→ **Work task**
Down to the last line, restate the records below word for word, dropping every image.

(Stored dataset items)
::::::

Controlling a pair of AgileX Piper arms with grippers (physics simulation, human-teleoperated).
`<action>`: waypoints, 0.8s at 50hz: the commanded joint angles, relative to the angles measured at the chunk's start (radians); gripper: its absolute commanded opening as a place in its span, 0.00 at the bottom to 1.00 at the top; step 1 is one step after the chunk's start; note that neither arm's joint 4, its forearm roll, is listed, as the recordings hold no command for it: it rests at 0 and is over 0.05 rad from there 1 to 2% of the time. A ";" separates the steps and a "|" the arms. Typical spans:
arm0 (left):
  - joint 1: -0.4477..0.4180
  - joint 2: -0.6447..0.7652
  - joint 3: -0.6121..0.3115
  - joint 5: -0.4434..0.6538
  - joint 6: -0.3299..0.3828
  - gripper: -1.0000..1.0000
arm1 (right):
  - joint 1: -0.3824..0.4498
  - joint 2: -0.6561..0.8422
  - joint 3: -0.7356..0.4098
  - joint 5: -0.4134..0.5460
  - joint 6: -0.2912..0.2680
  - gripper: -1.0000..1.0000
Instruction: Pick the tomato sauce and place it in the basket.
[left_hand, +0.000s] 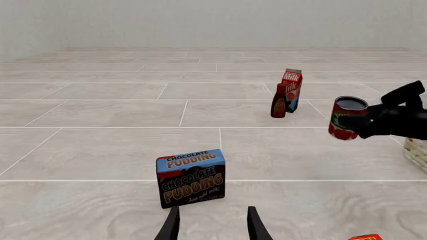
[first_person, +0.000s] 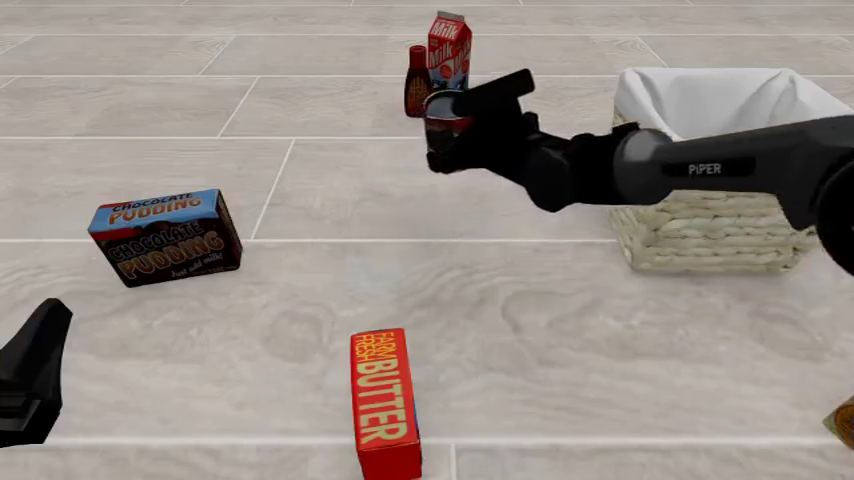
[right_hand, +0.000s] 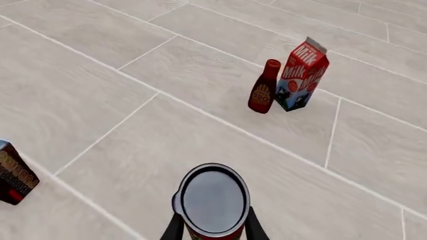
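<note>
Your right gripper (first_person: 447, 135) is clamped on the tomato sauce (first_person: 445, 118); its two fingers (right_hand: 175, 226) press against opposite sides of the can, and you have it lifted clear of the table; in the right wrist view you look straight down on its dark grey metal top, and in the left wrist view you see the red label and green band, with the can tilted a little; the can hangs to the left of the basket (first_person: 707, 225), not over its opening; the basket sits on the right side of the table with its white cloth lining folded over the rim, and your right arm crosses in front of it; beyond the can stand the dark red bottle (first_person: 416, 85) and the milk carton (first_person: 450, 48), just beside each other, both upright; your left gripper (left_hand: 212, 225) is parted with nothing between its fingers, held low near the chocolate pudding box (first_person: 166, 237), which sits on the left of the table; the butter box (first_person: 383, 402) lies flat near the front edge, well apart from the pudding and from the basket.
</note>
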 joint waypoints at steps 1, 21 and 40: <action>0.000 0.000 0.000 0.000 0.000 1.00 | -0.034 -0.188 0.160 -0.025 -0.005 0.00; 0.000 0.000 0.000 0.000 0.000 1.00 | -0.098 -0.474 0.295 0.059 -0.026 0.00; 0.000 0.000 0.000 0.000 0.000 1.00 | -0.189 -0.680 0.345 0.156 -0.041 0.00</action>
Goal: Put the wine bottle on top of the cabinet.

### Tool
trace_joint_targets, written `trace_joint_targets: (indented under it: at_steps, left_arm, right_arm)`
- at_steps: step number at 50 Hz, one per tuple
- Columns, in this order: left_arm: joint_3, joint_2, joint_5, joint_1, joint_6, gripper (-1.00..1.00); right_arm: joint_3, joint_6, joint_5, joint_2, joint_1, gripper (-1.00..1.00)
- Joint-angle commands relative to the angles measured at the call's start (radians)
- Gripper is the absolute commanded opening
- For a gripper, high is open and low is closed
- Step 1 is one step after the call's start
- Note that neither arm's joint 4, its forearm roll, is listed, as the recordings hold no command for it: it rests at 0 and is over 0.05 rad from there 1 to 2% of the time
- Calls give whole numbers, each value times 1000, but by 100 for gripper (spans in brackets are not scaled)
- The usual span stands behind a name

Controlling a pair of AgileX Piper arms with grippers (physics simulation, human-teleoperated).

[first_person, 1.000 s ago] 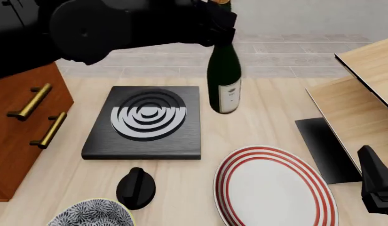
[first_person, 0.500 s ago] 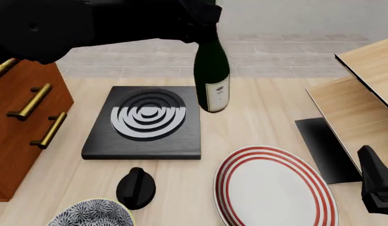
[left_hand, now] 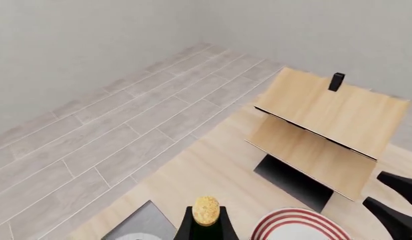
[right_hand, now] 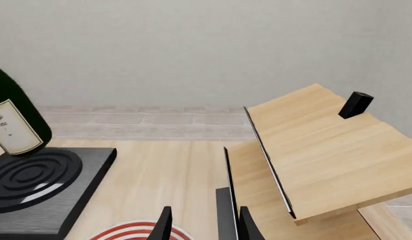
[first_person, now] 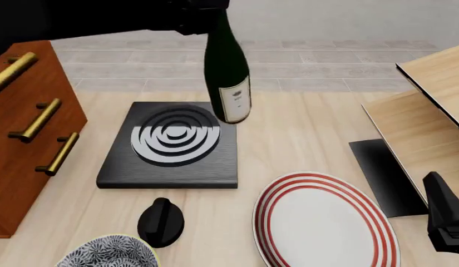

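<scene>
Left arm (first_person: 103, 16): matte black, bulky, smooth rounded housings, running along the 11–12 o'clock edge of the front view; no cables, screws or markings can be made out. Right gripper (first_person: 446, 218): same matte black, angular wedge-shaped body at 4 o'clock of the front view. Right wrist view: its two fingers (right_hand: 164, 226) are thin, flat, black blades with straight edges. Left gripper (left_hand: 206, 227): black, plain-faced, mostly cropped.
</scene>
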Motion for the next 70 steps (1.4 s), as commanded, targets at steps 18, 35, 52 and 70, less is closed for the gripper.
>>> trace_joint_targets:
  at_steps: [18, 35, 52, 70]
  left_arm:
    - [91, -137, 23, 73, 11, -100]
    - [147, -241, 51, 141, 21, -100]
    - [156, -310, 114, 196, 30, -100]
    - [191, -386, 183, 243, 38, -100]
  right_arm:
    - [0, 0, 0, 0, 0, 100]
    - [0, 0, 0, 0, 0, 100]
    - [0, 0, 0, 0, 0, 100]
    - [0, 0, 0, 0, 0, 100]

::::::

→ **Task solution**
Controlling a pair of AgileX Piper arms with grippers (physics simulation, human-teleoperated).
`<action>`: waypoints, 0.8s at 50hz: the commanded joint angles, relative to the angles measured at the chunk's start (radians); gripper: its absolute commanded opening as a place in its span, 0.00 at the bottom to 1.00 at the top; step 1 is one step after the chunk's start; note that neither arm's joint 4, its forearm roll, is listed, as the recordings hold no command for it: it rests at 0 and is over 0.05 rad from there 1 to 2% of the time. A ";" separates the steps and a "|" the arms. Typical spans:
arm0 (left):
  - joint 1: -0.4477..0.4180
  - joint 2: -0.6447..0.7652
  - joint 3: -0.6121..0.3115
  - joint 5: -0.4434..0.6538
  - joint 6: -0.3299..0.3828
  - gripper: -1.0000..1.0000
arm1 (right):
  - joint 1: -0.3824..0.4498
  - joint 2: -0.6561..0.8422
  - joint 3: -0.7356..0.4098
  - joint 5: -0.4134..0.5460
  - joint 6: -0.2912..0.2680
  - gripper: -1.0000..1.0000
Instruction: Pick the tomato sauce and place it in the basket.
[left_hand, +0.000s] 
[first_person, +0.000s] 
[right_hand, +0.000s] 
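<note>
Your right gripper (first_person: 447, 135) is clamped on the tomato sauce (first_person: 445, 118); its two fingers (right_hand: 175, 226) press against opposite sides of the can, and you have it lifted clear of the table; in the right wrist view you look straight down on its dark grey metal top, and in the left wrist view you see the red label and green band, with the can tilted a little; the can hangs to the left of the basket (first_person: 707, 225), not over its opening; the basket sits on the right side of the table with its white cloth lining folded over the rim, and your right arm crosses in front of it; beyond the can stand the dark red bottle (first_person: 416, 85) and the milk carton (first_person: 450, 48), just beside each other, both upright; your left gripper (left_hand: 212, 225) is parted with nothing between its fingers, held low near the chocolate pudding box (first_person: 166, 237), which sits on the left of the table; the butter box (first_person: 383, 402) lies flat near the front edge, well apart from the pudding and from the basket.
</note>
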 joint waypoints at steps 1, 21 and 40: <action>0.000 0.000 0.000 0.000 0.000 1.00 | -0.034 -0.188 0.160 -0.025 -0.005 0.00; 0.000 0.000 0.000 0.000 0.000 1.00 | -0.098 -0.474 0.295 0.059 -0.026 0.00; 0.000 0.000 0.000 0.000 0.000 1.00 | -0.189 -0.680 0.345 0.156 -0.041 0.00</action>
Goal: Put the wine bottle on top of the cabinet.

### Tool
trace_joint_targets, written `trace_joint_targets: (indented under it: at_steps, left_arm, right_arm)`
- at_steps: step number at 50 Hz, one per tuple
- Columns, in this order: left_arm: joint_3, joint_2, joint_5, joint_1, joint_6, gripper (-1.00..1.00); right_arm: joint_3, joint_6, joint_5, joint_2, joint_1, gripper (-1.00..1.00)
- Joint-angle commands relative to the angles measured at the call's start (radians)
- Gripper is the absolute commanded opening
- For a gripper, high is open and low is closed
- Step 1 is one step after the call's start
- Note that neither arm's joint 4, its forearm roll, is listed, as the recordings hold no command for it: it rests at 0 and is over 0.05 rad from there 1 to 2% of the time
- Calls give whole numbers, each value times 1000, but by 100 for gripper (spans in brackets are not scaled)
- The usual span stands behind a name

Controlling a pair of AgileX Piper arms with grippers (physics simulation, human-teleoperated).

[first_person, 1.000 s ago] 
[first_person, 0.500 s ago] 
[left_hand, now] 
[right_hand, now] 
[first_person, now] 

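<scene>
Left arm (first_person: 103, 16): matte black, bulky, smooth rounded housings, running along the 11–12 o'clock edge of the front view; no cables, screws or markings can be made out. Right gripper (first_person: 446, 218): same matte black, angular wedge-shaped body at 4 o'clock of the front view. Right wrist view: its two fingers (right_hand: 164, 226) are thin, flat, black blades with straight edges. Left gripper (left_hand: 206, 227): black, plain-faced, mostly cropped.
</scene>
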Motion for the next 70 steps (1.4 s), as commanded, targets at steps 18, 35, 52 and 70, less is closed for the gripper.
>>> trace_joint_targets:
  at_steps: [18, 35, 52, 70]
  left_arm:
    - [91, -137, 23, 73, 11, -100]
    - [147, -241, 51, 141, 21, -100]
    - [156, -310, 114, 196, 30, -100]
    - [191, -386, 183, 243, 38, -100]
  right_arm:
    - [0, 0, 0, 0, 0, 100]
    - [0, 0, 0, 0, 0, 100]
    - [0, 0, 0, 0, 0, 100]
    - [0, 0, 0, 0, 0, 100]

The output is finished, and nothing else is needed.